▶ _INSTRUCTIONS TO FOLLOW_: Everything from the line containing "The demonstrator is" to the end of the material, both ends included, should be repeated exactly; please give only those lines.

▶ _INFORMATION SUPPLIED_:
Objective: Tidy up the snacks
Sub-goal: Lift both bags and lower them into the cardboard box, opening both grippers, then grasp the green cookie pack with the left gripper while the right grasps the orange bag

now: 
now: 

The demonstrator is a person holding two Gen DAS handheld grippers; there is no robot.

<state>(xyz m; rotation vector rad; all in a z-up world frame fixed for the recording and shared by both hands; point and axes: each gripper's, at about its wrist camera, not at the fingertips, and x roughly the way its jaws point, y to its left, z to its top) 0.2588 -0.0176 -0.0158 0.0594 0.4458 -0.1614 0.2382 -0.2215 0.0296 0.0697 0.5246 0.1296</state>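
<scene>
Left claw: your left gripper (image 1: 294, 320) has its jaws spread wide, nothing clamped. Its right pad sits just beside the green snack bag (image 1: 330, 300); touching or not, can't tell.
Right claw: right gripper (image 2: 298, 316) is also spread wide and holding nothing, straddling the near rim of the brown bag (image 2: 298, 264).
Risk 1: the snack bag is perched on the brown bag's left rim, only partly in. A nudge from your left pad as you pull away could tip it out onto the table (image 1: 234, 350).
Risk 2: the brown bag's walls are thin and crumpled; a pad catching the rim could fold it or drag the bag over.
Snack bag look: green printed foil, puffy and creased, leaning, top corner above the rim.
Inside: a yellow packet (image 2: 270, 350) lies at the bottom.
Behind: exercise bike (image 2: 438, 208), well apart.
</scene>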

▶ _WORKED SOLUTION_:
The demonstrator is a person holding two Gen DAS handheld grippers; there is no robot.

<state>(xyz m; rotation vector rad; all in a z-up world frame fixed for the recording and shared by both hands; point and axes: each gripper's, at about its wrist camera, not at the fingertips, and x roughly the way its jaws point, y to its left, z to its top) 0.2588 -0.0176 -0.0158 0.0594 0.4458 -0.1614 0.2382 -0.2215 0.0296 0.0697 0.5246 0.1296</state>
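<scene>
Left claw: your left gripper (image 1: 294, 320) has its jaws spread wide, nothing clamped. Its right pad sits just beside the green snack bag (image 1: 330, 300); touching or not, can't tell.
Right claw: right gripper (image 2: 298, 316) is also spread wide and holding nothing, straddling the near rim of the brown bag (image 2: 298, 264).
Risk 1: the snack bag is perched on the brown bag's left rim, only partly in. A nudge from your left pad as you pull away could tip it out onto the table (image 1: 234, 350).
Risk 2: the brown bag's walls are thin and crumpled; a pad catching the rim could fold it or drag the bag over.
Snack bag look: green printed foil, puffy and creased, leaning, top corner above the rim.
Inside: a yellow packet (image 2: 270, 350) lies at the bottom.
Behind: exercise bike (image 2: 438, 208), well apart.
</scene>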

The exercise has been answered, and the work is done.